• **WHAT IS NEEDED**
Please tally the lines in the material below that contain the word "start", and give the count only.

• **DATA SHOWN**
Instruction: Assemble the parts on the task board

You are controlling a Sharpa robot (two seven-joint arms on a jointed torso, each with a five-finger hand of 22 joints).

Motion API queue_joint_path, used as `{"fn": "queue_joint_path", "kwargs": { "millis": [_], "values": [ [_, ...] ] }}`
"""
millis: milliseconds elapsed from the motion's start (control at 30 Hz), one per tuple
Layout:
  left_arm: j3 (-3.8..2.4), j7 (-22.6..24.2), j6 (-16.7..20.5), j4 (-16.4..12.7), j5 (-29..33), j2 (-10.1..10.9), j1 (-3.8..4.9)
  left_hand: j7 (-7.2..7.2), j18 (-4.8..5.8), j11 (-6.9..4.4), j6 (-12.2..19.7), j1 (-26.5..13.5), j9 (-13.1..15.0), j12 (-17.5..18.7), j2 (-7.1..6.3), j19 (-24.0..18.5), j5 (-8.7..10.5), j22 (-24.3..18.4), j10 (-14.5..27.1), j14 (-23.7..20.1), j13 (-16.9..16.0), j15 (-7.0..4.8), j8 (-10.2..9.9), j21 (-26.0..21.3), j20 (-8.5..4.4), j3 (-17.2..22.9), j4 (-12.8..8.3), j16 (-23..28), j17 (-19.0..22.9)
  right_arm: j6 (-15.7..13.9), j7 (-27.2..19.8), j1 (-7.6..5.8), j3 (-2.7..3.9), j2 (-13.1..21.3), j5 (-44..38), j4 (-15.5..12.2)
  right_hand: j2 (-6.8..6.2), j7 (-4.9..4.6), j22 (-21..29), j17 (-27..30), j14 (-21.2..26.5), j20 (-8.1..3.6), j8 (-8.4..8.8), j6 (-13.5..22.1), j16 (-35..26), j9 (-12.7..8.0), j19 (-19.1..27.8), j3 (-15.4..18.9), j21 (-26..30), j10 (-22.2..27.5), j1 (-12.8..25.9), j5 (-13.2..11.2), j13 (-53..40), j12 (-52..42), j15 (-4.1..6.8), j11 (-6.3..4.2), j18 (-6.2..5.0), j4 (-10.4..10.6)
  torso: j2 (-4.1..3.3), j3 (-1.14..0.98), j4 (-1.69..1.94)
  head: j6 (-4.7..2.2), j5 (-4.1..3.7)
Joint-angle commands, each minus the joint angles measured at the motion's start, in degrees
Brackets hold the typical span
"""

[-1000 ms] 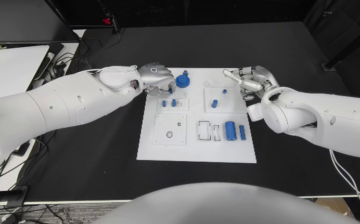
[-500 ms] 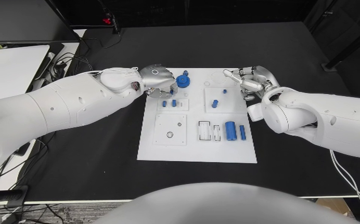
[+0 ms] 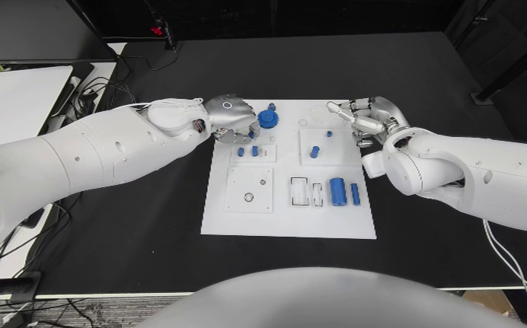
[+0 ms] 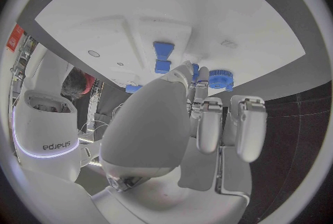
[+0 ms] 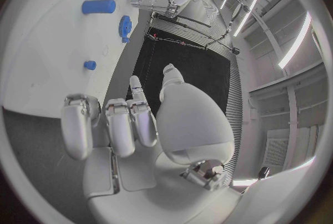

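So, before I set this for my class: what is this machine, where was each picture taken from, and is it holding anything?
It is a robot with two white arms ending in silver hands. One picture looks down from its head; the two round ones come from cameras at each wrist. On the black table lies a white task board carrying small blue parts, including a blue toothed gear and a blue cylinder. The left hand reaches over the board beside the gear; whether it grips anything is unclear. The right hand rests at the board's edge, holding nothing.

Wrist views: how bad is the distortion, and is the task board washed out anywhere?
Left wrist view: fisheye bends the task board edges, its white surface bright but blue parts readable. Right wrist view: same bending, ceiling light strips glaring. Head view: edges straight, evenly lit.
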State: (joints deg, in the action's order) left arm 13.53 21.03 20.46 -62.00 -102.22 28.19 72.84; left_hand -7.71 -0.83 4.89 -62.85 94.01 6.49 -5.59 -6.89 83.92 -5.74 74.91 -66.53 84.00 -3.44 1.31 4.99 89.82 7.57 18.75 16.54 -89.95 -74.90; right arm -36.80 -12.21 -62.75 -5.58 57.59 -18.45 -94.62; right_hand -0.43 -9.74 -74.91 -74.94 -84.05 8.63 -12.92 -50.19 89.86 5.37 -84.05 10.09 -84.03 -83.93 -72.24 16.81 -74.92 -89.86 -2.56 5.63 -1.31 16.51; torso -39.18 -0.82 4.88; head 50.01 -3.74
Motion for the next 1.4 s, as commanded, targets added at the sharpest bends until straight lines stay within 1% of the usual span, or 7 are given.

• **OUTPUT FOR THIS EXERCISE**
2